As the family joins us under martyr posters of the young boy and his neighbors, we learn the story of Baraka’s death.
On Saturday March 17th there was a funeral in Zeitoun for three fighters who had been killed the day before in an Israeli bombing. Baraka was walking in the funeral procession. Many people were firing pistols and Kalashnikovs into the air, as they will during both funerals and celebrations. Suddenly Baraka stumbled to the ground. He was struck in the back of the head by a bullet falling from the sky. He was hospitalized for four days before he died.
Mohammed tells us, “Baraka was a happy child. He did well in school and was always smiling.” Now, he is gone, but not forgotten.

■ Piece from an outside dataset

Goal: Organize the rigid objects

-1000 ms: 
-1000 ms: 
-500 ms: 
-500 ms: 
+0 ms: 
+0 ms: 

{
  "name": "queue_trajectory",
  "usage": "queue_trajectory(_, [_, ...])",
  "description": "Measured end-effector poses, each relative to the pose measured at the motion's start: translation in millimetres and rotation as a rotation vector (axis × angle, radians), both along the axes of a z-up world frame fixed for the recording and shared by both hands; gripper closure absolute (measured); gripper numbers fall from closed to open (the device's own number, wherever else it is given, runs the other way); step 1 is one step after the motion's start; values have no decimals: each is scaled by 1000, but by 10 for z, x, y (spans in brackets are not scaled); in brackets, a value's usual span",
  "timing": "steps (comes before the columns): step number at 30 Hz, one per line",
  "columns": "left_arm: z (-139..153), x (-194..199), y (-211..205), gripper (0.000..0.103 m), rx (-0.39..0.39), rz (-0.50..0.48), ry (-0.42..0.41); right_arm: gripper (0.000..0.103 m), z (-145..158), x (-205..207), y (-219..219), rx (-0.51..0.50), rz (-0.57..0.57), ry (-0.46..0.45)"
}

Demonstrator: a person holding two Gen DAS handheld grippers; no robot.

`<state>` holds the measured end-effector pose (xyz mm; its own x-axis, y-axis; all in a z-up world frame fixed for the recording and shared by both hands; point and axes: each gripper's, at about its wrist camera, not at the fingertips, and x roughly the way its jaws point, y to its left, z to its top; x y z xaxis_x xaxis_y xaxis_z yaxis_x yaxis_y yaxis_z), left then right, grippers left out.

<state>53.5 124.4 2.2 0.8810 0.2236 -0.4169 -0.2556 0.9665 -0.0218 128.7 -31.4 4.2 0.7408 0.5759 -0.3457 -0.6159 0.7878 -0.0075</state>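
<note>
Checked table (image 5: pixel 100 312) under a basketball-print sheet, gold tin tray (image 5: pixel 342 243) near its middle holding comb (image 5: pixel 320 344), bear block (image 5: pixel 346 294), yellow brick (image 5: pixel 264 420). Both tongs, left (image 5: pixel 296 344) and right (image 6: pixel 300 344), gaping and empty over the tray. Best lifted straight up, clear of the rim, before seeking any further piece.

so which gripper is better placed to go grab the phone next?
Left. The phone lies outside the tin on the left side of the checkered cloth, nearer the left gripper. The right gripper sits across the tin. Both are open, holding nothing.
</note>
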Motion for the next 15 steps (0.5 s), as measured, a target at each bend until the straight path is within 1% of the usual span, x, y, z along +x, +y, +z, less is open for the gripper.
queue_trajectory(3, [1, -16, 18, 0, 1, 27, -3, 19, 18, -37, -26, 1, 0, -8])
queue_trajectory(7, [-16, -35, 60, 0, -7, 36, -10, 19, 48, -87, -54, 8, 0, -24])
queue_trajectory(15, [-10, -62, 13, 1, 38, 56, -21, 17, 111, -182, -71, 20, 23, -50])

In Gaza, reminders of war and violence are everywhere. It is normal to hear the sound of drones and F-16’s crossing the sky. The sound of machine gun fire from Israeli gunboats often punctuates a day at the beach or disrupts ones sleep. Building facades made of plaster and cinder block are scored with large caliber bullet holes, or even larger holes from mortars. Weeds grow around twisted metal and chunks of concrete in lots where buildings were reduced to rubble in Cast Lead, and there are the newly flattened buildings from last week’s attacks. And often, the bullets find much softer targets. Posters of the newly dead replace martyr posters faded and torn. Then there is the one legged man in the market, the burned woman I pass on the street, the pock marked arms and faces of shrapnel victims, and the men forever bound by wheelchairs.
Now there is a new poster, of a young boy who was killed in an act of senseless violence where violence and destruction seem the norm. His death just a footnote in the context of the larger systemic violence waged on the people here, but just last week he was not a footnote, he was a smiling vibrant seven-year-old boy who did well in school and had a new pony.
Baraka’s grandmother appears heartbroken. Baraka’s mother is less than reassured. She is pale and drawn. She is also carrying her fourth child, and on the day Baraka died, she thought she was ready to deliver and was rushed to the hospital, but the doctors sent her home to wait, and grieve.
Mohammed smiled. “Do not be sad,” he said to me, “Baraka is in paradise, it is a better place than here.” Mohammed seemed at peace. “We don’t worry,” he said, “We are a happy family.”